» **WHAT YOU WILL DO**:
Write out word for word each line from the top of the material through the line that has "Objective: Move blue". Pictures do not go in.

##############################

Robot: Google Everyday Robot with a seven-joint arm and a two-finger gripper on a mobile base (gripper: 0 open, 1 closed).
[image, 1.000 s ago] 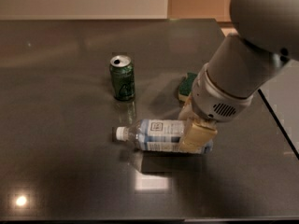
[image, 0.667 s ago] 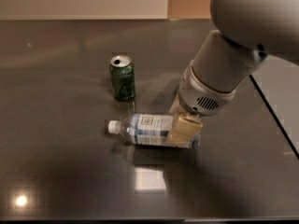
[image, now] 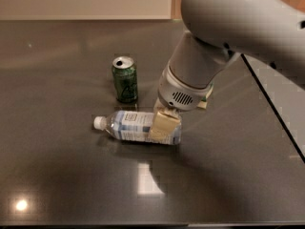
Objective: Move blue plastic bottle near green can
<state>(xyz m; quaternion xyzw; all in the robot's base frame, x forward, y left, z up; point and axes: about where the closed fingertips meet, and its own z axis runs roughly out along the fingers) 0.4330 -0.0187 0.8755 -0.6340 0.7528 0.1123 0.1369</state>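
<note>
Two drink containers sit on the dark desk. Farthest left of the gripper is the white cap of the blue plastic bottle, which lies on its side and reaches right until its far end passes under the gripper. Since a moment ago the bottle and gripper have slid left together, and the cap now lies left of the green can rather than below it. The can has not moved; it stands upright just behind and left of the gripper, close to the bottle's middle but not touching it.

The gripper is clamped on the bottle, one pale finger lying across the right part of its body. Just right of and behind the gripper, a corner of a green-and-yellow sponge peeks out from under the grey arm.

The bottle's label is white and pale blue with a small dark square; no words can be read. The can bears a pale triangular mark, its brand unreadable.
</note>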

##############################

» **TASK SOLUTION**:
Robot: Google Everyday Robot with a seven-joint arm and a two-finger gripper on a mobile base (gripper: 0 open, 1 closed).
[image, 1.000 s ago] 
[image, 0.667 s ago] 
[image, now] 
Objective: Move blue plastic bottle near green can

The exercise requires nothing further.